- TASK REQUIREMENTS -
While you copy the lines below, skip the pictures and keep the rest exact.

- DATA -
+--

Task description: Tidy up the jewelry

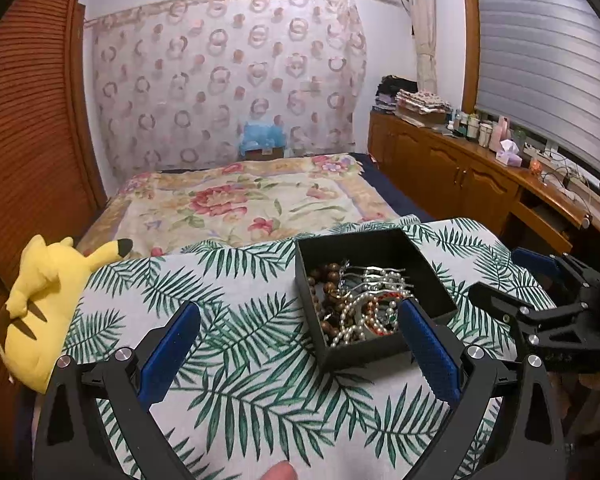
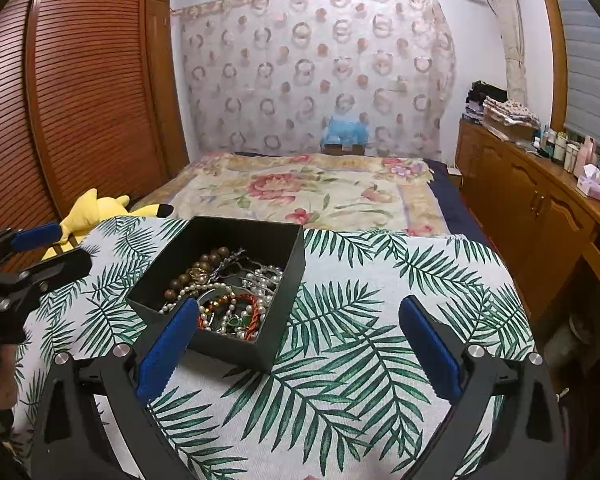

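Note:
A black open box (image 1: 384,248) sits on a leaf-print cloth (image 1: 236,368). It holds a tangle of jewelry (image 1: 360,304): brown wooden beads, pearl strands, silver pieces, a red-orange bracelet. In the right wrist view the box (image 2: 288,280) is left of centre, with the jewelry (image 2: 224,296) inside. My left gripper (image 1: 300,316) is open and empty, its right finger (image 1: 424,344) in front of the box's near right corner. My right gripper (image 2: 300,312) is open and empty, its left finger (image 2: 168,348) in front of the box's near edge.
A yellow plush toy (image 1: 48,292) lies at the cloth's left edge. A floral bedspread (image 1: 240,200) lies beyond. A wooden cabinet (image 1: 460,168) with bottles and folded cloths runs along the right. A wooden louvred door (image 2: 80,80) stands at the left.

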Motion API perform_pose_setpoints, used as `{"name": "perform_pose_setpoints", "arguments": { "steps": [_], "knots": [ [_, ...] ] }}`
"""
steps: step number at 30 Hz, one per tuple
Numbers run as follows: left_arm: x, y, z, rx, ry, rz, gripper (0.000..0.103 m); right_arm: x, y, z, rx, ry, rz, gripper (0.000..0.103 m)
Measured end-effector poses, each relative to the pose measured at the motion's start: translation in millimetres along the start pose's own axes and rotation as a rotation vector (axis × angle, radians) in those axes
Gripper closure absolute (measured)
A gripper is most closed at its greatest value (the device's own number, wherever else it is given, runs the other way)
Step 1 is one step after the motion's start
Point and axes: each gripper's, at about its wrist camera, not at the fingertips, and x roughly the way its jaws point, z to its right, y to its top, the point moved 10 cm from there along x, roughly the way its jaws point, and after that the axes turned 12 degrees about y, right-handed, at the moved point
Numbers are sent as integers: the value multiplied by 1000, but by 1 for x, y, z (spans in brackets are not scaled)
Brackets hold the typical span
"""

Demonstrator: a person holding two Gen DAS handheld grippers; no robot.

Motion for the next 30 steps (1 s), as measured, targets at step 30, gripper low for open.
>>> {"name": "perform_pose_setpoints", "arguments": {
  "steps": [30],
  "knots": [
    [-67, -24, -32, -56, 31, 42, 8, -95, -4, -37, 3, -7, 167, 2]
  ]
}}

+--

- WRITTEN SOLUTION -
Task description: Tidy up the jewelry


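Note:
A black open box (image 1: 384,248) sits on a leaf-print cloth (image 1: 236,368). It holds a tangle of jewelry (image 1: 360,304): brown wooden beads, pearl strands, silver pieces, a red-orange bracelet. In the right wrist view the box (image 2: 288,280) is left of centre, with the jewelry (image 2: 224,296) inside. My left gripper (image 1: 300,316) is open and empty, its right finger (image 1: 424,344) in front of the box's near right corner. My right gripper (image 2: 300,312) is open and empty, its left finger (image 2: 168,348) in front of the box's near edge.
A yellow plush toy (image 1: 48,292) lies at the cloth's left edge. A floral bedspread (image 1: 240,200) lies beyond. A wooden cabinet (image 1: 460,168) with bottles and folded cloths runs along the right. A wooden louvred door (image 2: 80,80) stands at the left.
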
Motion API perform_pose_setpoints, used as `{"name": "perform_pose_setpoints", "arguments": { "steps": [_], "knots": [ [_, ...] ] }}`
"""
steps: step number at 30 Hz, one per tuple
Numbers run as follows: left_arm: x, y, z, rx, ry, rz, gripper (0.000..0.103 m); right_arm: x, y, z, rx, ry, rz, gripper (0.000..0.103 m)
Measured end-effector poses, each relative to the pose measured at the motion's start: translation in millimetres along the start pose's own axes and rotation as a rotation vector (axis × angle, radians) in those axes
Gripper closure absolute (measured)
A gripper is most closed at its greatest value (the device's own number, wherever else it is given, runs the other way)
Step 1 is one step after the motion's start
Point and axes: each gripper's, at about its wrist camera, not at the fingertips, and x roughly the way its jaws point, z to its right, y to its top, the point moved 10 cm from there along x, roughly the way its jaws point, and after that the axes turned 12 degrees about y, right-handed, at the moved point
Numbers are sent as integers: the value multiplied by 1000, but by 1 for x, y, z (spans in brackets are not scaled)
Brackets hold the typical span
"""

Demonstrator: a person holding two Gen DAS handheld grippers; no robot.

Motion for the next 30 steps (1 s), as measured, targets at step 30, gripper low for open.
>>> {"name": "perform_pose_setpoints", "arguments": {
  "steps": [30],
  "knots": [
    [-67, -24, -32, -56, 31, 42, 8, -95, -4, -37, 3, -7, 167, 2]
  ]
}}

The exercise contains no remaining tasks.